* _PROBLEM DETAILS_: After locating "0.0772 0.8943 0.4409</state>" in the listing below, copy that line and each one after it exactly, ending with the line that has "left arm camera".

* _DATA SUPPLIED_:

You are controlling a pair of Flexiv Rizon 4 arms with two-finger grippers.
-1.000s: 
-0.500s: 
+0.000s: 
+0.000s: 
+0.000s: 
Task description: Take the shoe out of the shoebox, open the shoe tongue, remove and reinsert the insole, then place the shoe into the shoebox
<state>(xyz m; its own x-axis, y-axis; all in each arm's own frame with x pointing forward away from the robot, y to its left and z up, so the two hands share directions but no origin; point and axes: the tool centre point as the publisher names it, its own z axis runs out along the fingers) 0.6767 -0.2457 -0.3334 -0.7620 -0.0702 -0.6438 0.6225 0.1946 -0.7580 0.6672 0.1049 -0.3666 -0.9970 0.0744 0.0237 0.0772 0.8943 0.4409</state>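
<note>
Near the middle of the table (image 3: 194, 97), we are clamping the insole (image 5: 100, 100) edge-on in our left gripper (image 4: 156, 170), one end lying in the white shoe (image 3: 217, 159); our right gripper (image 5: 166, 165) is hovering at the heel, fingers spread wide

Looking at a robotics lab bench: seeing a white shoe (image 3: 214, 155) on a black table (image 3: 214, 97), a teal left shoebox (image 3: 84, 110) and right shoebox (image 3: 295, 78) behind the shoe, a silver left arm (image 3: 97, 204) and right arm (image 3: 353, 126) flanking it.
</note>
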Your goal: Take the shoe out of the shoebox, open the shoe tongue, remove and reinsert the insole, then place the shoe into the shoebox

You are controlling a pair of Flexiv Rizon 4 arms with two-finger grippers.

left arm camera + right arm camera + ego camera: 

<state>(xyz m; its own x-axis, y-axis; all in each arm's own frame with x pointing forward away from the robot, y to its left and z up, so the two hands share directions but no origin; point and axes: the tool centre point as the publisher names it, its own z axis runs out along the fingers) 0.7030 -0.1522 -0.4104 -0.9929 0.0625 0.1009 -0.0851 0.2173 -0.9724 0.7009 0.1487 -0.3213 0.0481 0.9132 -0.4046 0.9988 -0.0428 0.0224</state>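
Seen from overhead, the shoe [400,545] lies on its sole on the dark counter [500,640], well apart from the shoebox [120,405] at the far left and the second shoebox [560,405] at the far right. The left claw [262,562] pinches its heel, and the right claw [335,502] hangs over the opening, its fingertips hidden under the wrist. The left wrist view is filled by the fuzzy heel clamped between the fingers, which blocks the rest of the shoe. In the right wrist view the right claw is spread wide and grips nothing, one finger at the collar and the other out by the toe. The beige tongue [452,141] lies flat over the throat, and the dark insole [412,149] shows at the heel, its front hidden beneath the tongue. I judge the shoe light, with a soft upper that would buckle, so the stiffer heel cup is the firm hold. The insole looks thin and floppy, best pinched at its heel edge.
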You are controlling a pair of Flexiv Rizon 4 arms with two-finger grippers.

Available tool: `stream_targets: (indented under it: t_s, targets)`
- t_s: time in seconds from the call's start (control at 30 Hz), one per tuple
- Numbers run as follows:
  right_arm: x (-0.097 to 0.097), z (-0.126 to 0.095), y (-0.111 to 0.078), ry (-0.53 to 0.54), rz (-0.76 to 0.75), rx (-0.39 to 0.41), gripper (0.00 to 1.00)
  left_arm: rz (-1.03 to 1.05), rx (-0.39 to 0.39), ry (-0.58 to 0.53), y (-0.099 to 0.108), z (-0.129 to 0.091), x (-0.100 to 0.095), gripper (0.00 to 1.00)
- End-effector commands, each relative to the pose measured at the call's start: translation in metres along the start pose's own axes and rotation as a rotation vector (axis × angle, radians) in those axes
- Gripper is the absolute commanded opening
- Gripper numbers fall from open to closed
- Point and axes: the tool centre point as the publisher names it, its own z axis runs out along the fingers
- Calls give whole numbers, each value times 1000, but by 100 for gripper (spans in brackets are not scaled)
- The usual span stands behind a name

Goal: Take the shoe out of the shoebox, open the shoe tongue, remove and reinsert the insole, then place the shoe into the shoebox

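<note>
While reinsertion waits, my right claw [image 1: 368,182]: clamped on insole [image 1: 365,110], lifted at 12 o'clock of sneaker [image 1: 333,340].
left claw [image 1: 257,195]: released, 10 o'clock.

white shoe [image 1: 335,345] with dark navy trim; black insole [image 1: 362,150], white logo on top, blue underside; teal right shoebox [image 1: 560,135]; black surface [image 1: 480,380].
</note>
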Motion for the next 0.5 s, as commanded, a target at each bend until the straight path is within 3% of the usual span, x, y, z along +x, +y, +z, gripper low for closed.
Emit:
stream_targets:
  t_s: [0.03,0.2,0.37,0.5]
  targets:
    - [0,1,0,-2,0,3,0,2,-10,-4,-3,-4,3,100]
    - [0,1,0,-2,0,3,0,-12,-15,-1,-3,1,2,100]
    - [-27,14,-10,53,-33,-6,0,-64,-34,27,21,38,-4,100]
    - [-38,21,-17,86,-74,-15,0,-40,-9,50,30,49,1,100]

* _ANSWER SECTION_:
<state>(xyz m; its own x-axis, y-axis; all in each arm's own frame with x pointing forward away from the robot, y to its left and z up, so the two hands share directions but no origin; point and axes: the tool centre point as the publisher names it, its own z axis runs out along the fingers) 0.6767 -0.2457 -0.3334 -0.7620 -0.0702 -0.6438 0.6225 0.1946 -0.7580 0.6672 0.1049 -0.3666 -0.9970 0.0744 0.0237 0.0772 0.8943 0.4409</state>
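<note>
Near the middle of the table (image 3: 194, 97), we are clamping the insole (image 5: 100, 100) edge-on in our left gripper (image 4: 156, 170), one end lying in the white shoe (image 3: 217, 159); our right gripper (image 5: 166, 165) is hovering at the heel, fingers spread wide

Looking at a robotics lab bench: seeing a white shoe (image 3: 214, 155) on a black table (image 3: 214, 97), a teal left shoebox (image 3: 84, 110) and right shoebox (image 3: 295, 78) behind the shoe, a silver left arm (image 3: 97, 204) and right arm (image 3: 353, 126) flanking it.
</note>
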Your goal: Take the shoe out of the shoebox, open the shoe tongue, remove and reinsert the insole, then place the shoe into the shoebox

You are controlling a pair of Flexiv Rizon 4 arms with two-finger grippers.

left arm camera + right arm camera + ego camera: 

No more output remains.